Propagation by seeds is usually not practiced. Nevertheless, one can raise the seedlings in a seed pan immediately after the seeds are ripened using sand and sphagnum moss in equal proportion. Selected hybrid varieties are produced through breeding programme and tissue culture methods for commercial purposes, especially for export production in Karnataka.
Pest and Diseases
They are free from diseases and pests when indoors. But, when outdoors snails and caterpillars might damage the foliage. Remove them by hand. They also attract scales, mites and mealy bugs, besides bacterial diseases during wet season. Periodical spraying of a mixture of a common pesticide like rogor (2ml / lit) and bavistin (1g / lit) can keep the plants healthy.
- They are vigorously growing excellent house plants suitable for entrance / passage especially on steps, reception lounges, drawing rooms besides shady balconies, windowsill, verandahs etc.
- They can also be grown in groups in shady areas especially under large trees.
- They go well with other foliage and flowering plants for plant arrangements.
- They make exceptionally good plants for interior decorations for a long period as they flower indoors.
- Water the plants freely when in full growth but less frequently in winter. Better avoid heavily chlorinated water, as they are sensitive to chlorine.
- Plant them in medium sized pots (8”) and repot when root growth has overfilled the containers for good appeal.
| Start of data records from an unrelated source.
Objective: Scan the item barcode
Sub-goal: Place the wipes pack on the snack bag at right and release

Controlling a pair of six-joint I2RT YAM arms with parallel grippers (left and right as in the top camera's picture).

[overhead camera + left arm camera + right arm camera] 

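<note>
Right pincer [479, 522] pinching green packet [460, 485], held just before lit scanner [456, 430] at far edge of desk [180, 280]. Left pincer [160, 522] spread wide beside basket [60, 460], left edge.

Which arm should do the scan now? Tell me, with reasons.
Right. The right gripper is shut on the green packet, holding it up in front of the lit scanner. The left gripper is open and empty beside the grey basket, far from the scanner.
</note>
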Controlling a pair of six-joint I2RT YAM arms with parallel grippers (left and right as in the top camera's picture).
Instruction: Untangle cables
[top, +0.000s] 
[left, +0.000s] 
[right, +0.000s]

- Wherever the humidity is less keep the pots in a saucer / plate containing water. Alternatively plunge the pots in a container filled with sphagnum moss drenched in water.
- When exposed to direct sunlight (even moderate) the foliage suffers from sunburn and gets scorched. Hence, care is needed during hot summer. Spray water on the foliage 2 – 3 times during daytime.
- Wipe the leaves regularly with a damp cloth to remove accumulated dust and to retain natural lustre of foliage besides discouraging pests.
- It is not advisable to shift the plants very frequently as they do not tolerate sudden change of temperature. Also avoid keeping plants near heat source (TV, fridge etc.).
- Though the plants are very attractive, looks are deceptive like “Visha-kanye” as the plant parts are poisonous and cause stomach problem if you ingest. The sap causes skin irritation. Wash your hands with soap after handling the plants.
They require warm and humid climate; prefer well-drained humus rich slightly moist soil but not the water-logged conditions. They need indirect, bright filtered light and humidity for maximum flower production. However, it is not the intensity but the long duration of light is the main factor for best flowering. They also perform well under low light indoor conditions. In hot and humid tropical weather conditions they are grown in shade, while in cold/ temperate conditions grown in green house or conservatory.